TASK BRIEF —
In the listing below, find each line containing "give" and report it.

══ MATERIAL PROVIDED

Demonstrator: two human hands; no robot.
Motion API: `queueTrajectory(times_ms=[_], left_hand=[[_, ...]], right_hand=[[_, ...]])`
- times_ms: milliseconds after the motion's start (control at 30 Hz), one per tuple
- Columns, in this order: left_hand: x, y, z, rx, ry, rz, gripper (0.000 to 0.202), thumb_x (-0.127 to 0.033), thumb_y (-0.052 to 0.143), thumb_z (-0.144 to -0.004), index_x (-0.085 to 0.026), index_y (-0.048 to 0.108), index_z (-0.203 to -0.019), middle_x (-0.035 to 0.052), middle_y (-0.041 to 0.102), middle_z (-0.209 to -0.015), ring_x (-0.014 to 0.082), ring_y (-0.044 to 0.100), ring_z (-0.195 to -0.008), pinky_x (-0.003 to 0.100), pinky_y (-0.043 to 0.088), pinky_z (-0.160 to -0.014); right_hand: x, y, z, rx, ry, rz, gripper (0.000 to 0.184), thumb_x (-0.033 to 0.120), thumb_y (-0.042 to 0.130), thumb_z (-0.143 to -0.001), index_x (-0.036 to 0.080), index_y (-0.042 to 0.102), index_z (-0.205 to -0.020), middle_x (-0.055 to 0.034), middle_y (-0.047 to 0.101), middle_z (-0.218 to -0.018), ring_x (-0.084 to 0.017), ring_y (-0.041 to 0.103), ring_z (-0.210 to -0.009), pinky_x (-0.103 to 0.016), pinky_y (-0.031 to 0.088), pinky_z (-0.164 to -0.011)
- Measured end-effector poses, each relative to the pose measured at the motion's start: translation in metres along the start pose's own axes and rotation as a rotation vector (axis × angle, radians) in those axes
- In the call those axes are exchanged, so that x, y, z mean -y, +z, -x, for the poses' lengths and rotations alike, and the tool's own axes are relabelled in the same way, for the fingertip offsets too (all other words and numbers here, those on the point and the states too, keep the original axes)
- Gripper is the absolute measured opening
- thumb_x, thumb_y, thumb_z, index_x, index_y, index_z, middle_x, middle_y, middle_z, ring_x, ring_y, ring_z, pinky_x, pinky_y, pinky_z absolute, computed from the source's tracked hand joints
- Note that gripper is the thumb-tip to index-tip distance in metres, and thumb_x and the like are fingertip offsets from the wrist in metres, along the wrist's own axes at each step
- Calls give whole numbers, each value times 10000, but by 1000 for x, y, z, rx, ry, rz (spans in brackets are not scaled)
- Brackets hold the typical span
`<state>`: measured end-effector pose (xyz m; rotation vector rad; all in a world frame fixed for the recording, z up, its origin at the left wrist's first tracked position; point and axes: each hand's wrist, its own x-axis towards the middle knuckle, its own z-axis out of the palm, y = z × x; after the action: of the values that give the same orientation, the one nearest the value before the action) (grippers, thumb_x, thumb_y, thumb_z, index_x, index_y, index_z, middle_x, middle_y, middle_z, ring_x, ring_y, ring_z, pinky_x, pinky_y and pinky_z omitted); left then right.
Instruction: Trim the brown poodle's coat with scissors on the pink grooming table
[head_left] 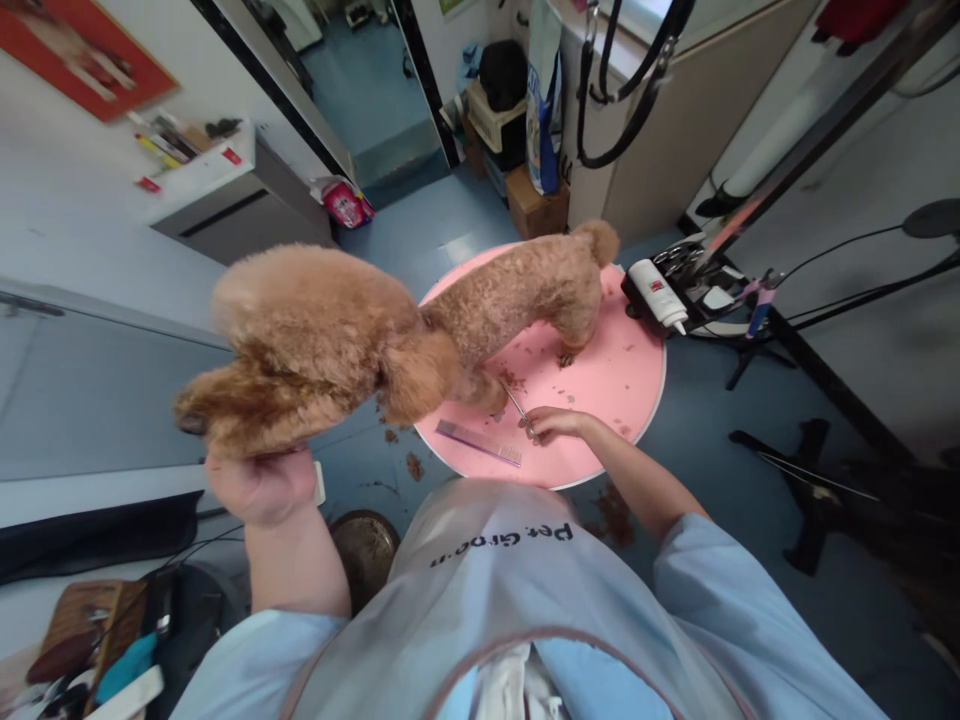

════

THE ANSWER —
- Calls give whole numbers, each value times 10000, but by 1000 for x, y, z, rx, ry, rz (spans in brackets are not scaled)
`<state>`: measured end-effector pose (xyz m; rotation vector rad; all in a world frame fixed for the recording, z up, its origin at the left wrist's first tracked position; point and axes: each hand's wrist, its own x-axis towards the middle knuckle, its own z-axis out of the palm, y = z × x; after the action: of the values that give the same orientation, the one nearest the value before the action) (grippers, thumb_x, thumb_y, thumb_z, index_x, index_y, index_z, middle_x, middle_y, middle_z, ring_x, ring_y, ring_z, pinky_x, pinky_y and pinky_z omitted); left then right.

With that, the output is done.